Reducing the Underrepresentation of Transnational Writers through Biographical Event Extraction

Tracking #: 3556-4770

Authors: 
Marco Stranisci
Viviana Patti
Rossana Damiano

Responsible editor: 
Guest Editors Wikidata 2022

Submission type: 
Full Paper
Abstract: 
Wikidata represents an important source of literary knowledge, collaboratively created and curated by a large community of users. In this archive, it is possible to find hundreds of thousands pages about writers and their works. However, Wikidata is affected by the underrepresentation of Transnational authors, as recently demonstrated in several studies. In this paper we present an approach for the augmentation of structured knowledge about Transnational writers by automatically extracting biographical information from Wikipedia. The approach is based on 4 distinct modules: Coreference Resolution, Event Detection, Named Entity Recognition, and Entity Linking.

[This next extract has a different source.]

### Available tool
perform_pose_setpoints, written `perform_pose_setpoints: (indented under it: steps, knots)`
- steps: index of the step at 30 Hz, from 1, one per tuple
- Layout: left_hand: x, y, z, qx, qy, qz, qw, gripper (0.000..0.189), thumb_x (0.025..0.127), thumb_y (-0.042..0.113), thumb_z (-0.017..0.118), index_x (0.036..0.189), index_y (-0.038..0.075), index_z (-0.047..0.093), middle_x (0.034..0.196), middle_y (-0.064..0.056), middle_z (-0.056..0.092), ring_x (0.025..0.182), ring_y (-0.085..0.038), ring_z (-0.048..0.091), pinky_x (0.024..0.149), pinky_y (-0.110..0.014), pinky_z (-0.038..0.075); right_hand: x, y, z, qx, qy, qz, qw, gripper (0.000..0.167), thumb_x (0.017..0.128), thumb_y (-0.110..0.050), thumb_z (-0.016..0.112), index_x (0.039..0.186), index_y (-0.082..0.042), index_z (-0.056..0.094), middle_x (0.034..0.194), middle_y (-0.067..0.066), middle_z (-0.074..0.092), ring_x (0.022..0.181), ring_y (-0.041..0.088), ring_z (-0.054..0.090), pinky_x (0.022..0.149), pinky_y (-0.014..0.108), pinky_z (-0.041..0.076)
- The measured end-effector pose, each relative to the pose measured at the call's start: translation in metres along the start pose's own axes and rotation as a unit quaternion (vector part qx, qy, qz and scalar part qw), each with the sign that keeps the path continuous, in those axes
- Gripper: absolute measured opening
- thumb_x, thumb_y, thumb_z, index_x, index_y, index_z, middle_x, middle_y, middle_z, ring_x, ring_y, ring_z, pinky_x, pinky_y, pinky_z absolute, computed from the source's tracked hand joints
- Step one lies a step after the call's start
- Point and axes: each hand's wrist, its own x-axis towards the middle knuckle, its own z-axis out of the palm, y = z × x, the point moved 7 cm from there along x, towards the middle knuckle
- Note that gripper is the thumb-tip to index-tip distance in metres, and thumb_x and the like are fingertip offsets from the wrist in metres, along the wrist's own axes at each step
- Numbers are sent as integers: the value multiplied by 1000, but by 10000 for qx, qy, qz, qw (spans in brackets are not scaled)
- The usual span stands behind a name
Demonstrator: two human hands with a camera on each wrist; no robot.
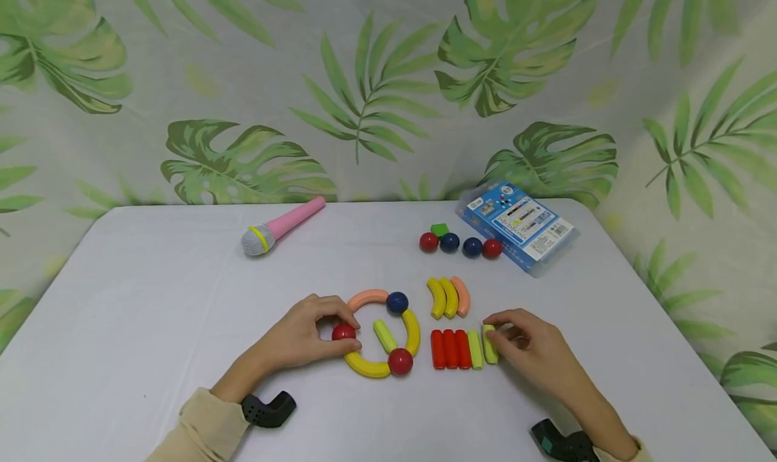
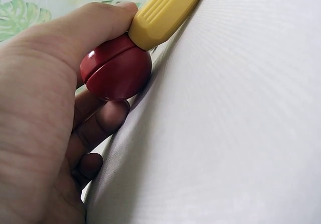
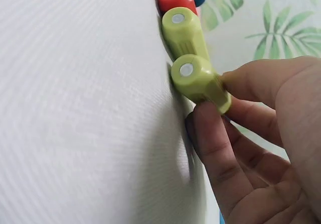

Modules are combined through Lexico-Semantic Patterns, which represent a tool for mapping extracted knowledge into Wikidata semantic model. Results show that our approach dramatically increases the number of biographical triples on Wikidata for Transnational writers. Such enhanced knowledge fosters the discovery of these writers both by a general public, which can discover less known works through fairer Recommendation Systems, and researchers, who have access to more complete sources of structured information about them.
Full PDF Version: 
Tags: 
Reviewed

Decision/Status: 
Reject (Two Strikes)

Solicited Reviews:
Click to Expand/Collapse
Review #1
Anonymous submitted on 04/Jan/2024
Suggestion:
Major Revision
Review Comment:

The paper presents a pipeline methodology to extract a number of specific biographical events related to literary authors from wikipedia.
* While the main aim of the paper seems to be reducing the underrepresentation of “transnational” authors on wikidata, the proposed method does not have any inherent characteristics that make it suitable for this specific task. As such, it could be applied to unstructured data about any type of author (“transnational” or otherwise).
* To my mind, the framing of the proposed approach as an underrepresentation mitigation work is problematic. The paper describes a biographical event extraction pipeline, tested on a number of author-related triples. The fact that running this system yields new triples for authors whose wikidata entires are incomplete, is an expected outcome of the process, not an underrepresentation mitigation methodology.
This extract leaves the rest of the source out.